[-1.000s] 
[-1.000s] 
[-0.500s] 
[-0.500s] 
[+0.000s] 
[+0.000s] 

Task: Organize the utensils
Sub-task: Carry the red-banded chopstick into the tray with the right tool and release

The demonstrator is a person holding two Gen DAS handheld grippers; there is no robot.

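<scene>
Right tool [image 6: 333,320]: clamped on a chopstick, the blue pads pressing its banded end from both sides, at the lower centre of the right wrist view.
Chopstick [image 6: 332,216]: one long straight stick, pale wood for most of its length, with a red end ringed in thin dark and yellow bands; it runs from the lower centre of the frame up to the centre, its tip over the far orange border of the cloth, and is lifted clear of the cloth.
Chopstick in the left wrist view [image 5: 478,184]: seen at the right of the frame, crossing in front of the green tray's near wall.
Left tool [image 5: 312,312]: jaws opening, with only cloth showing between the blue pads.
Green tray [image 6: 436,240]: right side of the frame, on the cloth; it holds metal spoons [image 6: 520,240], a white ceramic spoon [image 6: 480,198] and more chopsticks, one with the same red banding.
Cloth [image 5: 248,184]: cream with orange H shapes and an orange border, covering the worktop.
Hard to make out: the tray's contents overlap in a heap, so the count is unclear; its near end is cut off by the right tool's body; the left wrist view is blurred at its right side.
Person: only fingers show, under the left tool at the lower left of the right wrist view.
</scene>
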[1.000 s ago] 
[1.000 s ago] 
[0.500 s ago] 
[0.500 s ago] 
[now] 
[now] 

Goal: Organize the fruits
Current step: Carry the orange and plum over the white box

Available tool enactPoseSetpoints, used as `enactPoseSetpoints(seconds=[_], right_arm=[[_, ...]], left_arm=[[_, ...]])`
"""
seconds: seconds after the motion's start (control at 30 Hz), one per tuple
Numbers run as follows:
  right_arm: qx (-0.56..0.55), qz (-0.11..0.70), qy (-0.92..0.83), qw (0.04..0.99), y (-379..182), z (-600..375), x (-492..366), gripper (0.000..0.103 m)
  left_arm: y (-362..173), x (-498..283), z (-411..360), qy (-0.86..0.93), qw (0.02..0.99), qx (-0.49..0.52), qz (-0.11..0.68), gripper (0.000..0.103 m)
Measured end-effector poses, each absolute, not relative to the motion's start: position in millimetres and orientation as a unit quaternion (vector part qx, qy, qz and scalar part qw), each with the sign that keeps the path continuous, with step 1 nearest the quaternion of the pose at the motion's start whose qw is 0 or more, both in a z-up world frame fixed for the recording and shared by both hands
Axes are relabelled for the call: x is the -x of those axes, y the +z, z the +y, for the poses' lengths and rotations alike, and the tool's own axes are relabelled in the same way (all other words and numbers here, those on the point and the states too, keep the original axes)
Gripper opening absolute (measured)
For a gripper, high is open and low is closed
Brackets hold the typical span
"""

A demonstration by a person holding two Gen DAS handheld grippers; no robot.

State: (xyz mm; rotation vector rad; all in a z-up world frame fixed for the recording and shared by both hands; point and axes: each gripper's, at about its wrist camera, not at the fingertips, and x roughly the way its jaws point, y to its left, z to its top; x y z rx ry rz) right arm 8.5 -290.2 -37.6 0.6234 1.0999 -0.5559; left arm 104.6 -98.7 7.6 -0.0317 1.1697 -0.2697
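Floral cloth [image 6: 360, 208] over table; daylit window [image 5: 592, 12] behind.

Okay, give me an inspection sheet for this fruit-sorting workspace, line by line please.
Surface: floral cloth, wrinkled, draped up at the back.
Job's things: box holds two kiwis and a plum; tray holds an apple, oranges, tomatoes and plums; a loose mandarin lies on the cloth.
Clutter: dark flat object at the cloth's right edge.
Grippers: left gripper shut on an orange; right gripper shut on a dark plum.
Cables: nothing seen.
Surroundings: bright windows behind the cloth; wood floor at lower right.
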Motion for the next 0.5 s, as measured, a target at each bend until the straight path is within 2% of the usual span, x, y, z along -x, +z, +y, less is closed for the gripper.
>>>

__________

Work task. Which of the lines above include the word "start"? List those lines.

Result of the exercise.
seconds: seconds after the motion's start (control at 30 Hz), one per tuple
Measured end-effector poses, each absolute, not relative to the motion's start: position in millimetres and orientation as a unit quaternion (vector part qx, qy, qz and scalar part qw), each with the sign that keeps the path continuous, with step 1 nearest the quaternion of the pose at the motion's start whose qw is 0 or more, both in a z-up world frame fixed for the recording and shared by both hands

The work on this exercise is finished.